Focus - Revue de presse
Mardi 17 Fevrier 2009
Oui unanime des députés à l’allocation de fin de vie
Les députés ont adopté aujourd’hui à l’unanimité la proposition de loi créant une allocation journalière pour permettre à un proche d’accompagner à domicile une personne en fin de vie. La proposition, indique Le Parisien, émane d’une des mesures phares de la mission d’évaluation de la loi Léonetti sur le droit des malades et de la fin de vie, remis en décembre au Premier ministre. Celui-ci s’était alors déclaré favorable à un financement partiel de ce congé, précise Acteurs publics, et avait demandé à ses ministres de lui faire des « propositions concrètes pour la prise en charge financière d’une partie du congé de solidarité familiale ». Le congé de solidarité familiale permet déjà à tout salarié de s’absenter pour assister un proche souffrant d’une maladie mettant en jeu le pronostic vital, mais sans accompagnement financier.
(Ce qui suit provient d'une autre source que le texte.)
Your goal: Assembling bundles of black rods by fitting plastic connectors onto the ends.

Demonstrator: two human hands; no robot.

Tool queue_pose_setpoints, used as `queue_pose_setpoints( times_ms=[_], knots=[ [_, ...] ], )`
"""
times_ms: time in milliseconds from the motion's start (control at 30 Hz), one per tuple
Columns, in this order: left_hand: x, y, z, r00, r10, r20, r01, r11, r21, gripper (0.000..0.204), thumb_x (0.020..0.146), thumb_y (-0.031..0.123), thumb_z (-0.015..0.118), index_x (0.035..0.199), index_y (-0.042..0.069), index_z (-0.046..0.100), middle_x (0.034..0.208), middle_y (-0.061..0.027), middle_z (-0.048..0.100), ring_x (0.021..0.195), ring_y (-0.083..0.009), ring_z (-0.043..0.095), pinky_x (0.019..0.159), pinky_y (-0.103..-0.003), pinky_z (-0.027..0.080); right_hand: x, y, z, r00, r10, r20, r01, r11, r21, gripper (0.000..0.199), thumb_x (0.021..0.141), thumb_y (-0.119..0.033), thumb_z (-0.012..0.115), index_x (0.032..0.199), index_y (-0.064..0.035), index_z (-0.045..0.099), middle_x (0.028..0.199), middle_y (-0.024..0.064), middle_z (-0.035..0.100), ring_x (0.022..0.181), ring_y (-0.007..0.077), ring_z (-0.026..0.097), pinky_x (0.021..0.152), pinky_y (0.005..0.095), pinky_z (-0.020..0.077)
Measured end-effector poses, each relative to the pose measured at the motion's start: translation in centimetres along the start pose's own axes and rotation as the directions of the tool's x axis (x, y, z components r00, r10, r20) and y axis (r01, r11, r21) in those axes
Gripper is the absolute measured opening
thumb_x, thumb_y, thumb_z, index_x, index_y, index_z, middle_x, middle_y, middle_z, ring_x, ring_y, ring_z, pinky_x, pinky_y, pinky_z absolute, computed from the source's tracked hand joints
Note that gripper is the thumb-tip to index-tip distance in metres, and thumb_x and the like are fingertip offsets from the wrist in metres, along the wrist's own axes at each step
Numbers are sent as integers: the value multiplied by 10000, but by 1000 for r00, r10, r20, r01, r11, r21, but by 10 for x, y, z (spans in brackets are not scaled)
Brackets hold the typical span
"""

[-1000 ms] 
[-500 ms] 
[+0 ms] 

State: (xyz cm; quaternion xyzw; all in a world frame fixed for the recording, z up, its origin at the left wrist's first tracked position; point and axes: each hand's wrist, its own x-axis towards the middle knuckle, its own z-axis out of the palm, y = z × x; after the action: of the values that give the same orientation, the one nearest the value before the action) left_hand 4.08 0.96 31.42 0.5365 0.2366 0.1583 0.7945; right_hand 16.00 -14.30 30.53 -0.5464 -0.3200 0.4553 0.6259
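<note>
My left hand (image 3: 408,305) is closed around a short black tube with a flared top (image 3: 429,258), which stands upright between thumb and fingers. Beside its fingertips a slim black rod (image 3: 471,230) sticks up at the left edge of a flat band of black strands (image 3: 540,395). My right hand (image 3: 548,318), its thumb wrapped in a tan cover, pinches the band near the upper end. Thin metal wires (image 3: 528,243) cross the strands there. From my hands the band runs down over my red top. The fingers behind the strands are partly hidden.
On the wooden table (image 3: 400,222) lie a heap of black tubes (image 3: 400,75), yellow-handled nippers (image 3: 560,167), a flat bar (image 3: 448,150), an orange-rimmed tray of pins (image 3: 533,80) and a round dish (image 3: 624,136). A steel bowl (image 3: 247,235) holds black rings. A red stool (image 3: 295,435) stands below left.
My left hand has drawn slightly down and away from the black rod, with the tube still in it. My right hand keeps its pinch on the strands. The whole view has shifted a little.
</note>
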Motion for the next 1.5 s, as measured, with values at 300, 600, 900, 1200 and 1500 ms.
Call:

L’allocation de fin de vie, fixée à 49 euros par jour, est limitée à trois semaines. Pour en bénéficier, il faudra accompagner à domicile un patient en phase avancée ou terminale d’une affection grave et incurable (loi 2005 sur les droits des malades et de la fin de vie) et être un ascendant, un descendant, un frère, une sœur ou une personne partageant le domicile du patient, précise Acteurs publics. La gestion de cette allocation, dont le financement est pris en charge par l’Etat, incombera « aux organismes du régime général de l’assurance maladie ». L'allocation devrait concerner 20 000 personnes par an et coûter vingt millions d’euros. Selon le Professeur Régis Aubry, président du comité de suivi du développement des soins palliatifs, cité par Le Figaro, le congé rémunéré de fin de vie faciliterait aussi le maintien au domicile des malades, solution moins coûteuse que l’hospitalisation et plus respectueuse de la volonté des Français. Actuellement, trois personnes sur quatre meurent à l’hôpital, sans un proche à leurs côtés.